Jewish Weddings 101
The marriage ceremony, conducted under a huppah (marriage canopy), has two parts--the betrothal, known as erusin or kiddushin, and the actual marriage, nissuin. The Ketubah is generally read between these two parts. The betrothal traditionally includes:
1) two blessings, one over wine and one reserving the couple for each other;
2) the ring ceremony;
3) and the groom's recitation of the formula, "Behold, by this ring you are consecrated to me as my wife according to the laws of Moses and Israel."
The nissuin ceremony involves the recitation of seven blessings, called the sheva berakhot, that reflect themes of Jewish marriage. The ceremony ends when the groom (or sometimes groom and bride together) shatters a glass in memory of the Temple's destruction.

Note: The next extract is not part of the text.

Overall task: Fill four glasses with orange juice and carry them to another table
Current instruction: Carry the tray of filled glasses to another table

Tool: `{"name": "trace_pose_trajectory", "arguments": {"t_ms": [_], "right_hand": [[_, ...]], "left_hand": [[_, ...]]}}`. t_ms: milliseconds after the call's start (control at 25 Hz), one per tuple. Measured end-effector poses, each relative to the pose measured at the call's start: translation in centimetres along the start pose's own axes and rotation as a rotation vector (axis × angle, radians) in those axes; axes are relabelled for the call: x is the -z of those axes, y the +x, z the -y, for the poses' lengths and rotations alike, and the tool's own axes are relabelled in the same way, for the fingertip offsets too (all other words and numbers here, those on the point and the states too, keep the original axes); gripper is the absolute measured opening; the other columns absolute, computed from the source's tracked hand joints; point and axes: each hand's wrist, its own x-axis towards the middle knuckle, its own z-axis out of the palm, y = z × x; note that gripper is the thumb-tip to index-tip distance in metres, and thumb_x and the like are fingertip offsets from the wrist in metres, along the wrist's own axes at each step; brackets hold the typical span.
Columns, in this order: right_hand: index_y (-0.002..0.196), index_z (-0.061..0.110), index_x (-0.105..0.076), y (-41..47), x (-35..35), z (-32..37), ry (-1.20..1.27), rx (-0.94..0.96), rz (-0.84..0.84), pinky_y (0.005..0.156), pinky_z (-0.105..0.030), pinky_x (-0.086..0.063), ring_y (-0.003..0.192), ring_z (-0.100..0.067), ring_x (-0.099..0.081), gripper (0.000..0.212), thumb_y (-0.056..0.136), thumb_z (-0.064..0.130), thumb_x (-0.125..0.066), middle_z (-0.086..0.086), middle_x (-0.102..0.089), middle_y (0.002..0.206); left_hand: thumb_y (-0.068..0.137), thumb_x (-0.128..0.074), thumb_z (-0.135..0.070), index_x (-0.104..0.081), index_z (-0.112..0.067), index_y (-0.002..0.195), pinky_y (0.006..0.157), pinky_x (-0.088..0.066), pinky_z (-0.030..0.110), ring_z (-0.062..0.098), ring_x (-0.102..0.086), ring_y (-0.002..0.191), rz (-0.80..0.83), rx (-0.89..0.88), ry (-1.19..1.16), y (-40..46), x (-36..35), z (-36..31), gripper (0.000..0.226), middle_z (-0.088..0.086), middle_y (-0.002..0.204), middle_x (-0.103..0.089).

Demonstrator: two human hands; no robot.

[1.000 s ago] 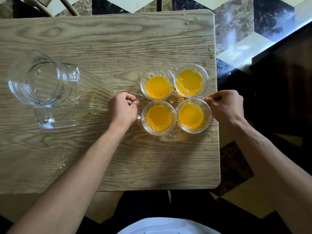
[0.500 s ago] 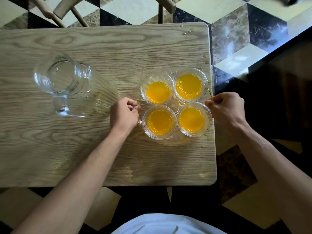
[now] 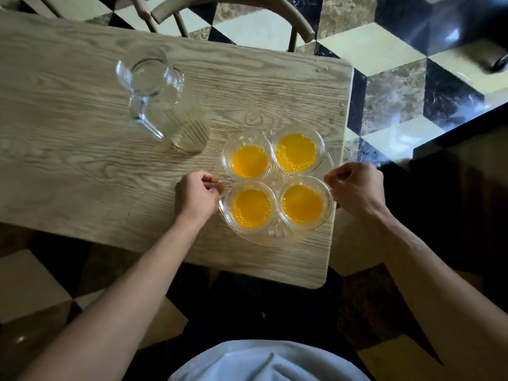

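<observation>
Several clear glasses of orange juice stand in a square on a clear glass tray (image 3: pixel 275 237), among them the far left glass (image 3: pixel 248 160), the far right glass (image 3: pixel 296 152) and the near right glass (image 3: pixel 302 203). The tray sits near the right end of the wooden table (image 3: pixel 82 166). My left hand (image 3: pixel 196 198) is closed on the tray's left rim. My right hand (image 3: pixel 357 188) grips the tray's right rim. An empty clear pitcher (image 3: pixel 162 105) stands upright to the tray's far left.
Small juice drops (image 3: pixel 341 108) dot the table's right edge. A chair back (image 3: pixel 233 12) stands beyond the table. The floor (image 3: pixel 398 86) has black, cream and marbled tiles. A dark counter edge (image 3: pixel 467 127) runs at the right.
The view has shifted, so the table now appears turned and farther left. Both hands keep their hold on the tray's rims; the tray looks raised slightly toward me.
</observation>
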Motion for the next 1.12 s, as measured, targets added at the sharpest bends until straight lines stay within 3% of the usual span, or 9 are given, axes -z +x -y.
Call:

The rituals don't end with the recessional. The newly married couple spends a short time alone together in yihud, or seclusion, and then proceeds to the wedding feast. The sheva berakhot are repeated after dinner and optionally each night for a week at celebratory dinners with family and friends.
Contemporary Issues in Marriage
In the contemporary social climate of egalitarianism and inclusion, Jewish marriage is confronting a host of issues: whether the Jewish marriage contract and ceremony can be made more egalitarian; whether to accept same-sex marriage (given the biblical prohibition against homosexuality); and whether prenuptial agreements will be effective in alleviating the plight of the agunah, a woman whose husband will not or cannot grant her a get, or Jewish bill of divorce. With the rise of intermarriages, Jewish clergy are confronted with questions around creating inclusive weddings that honor Jewish and non-Jewish faith traditions.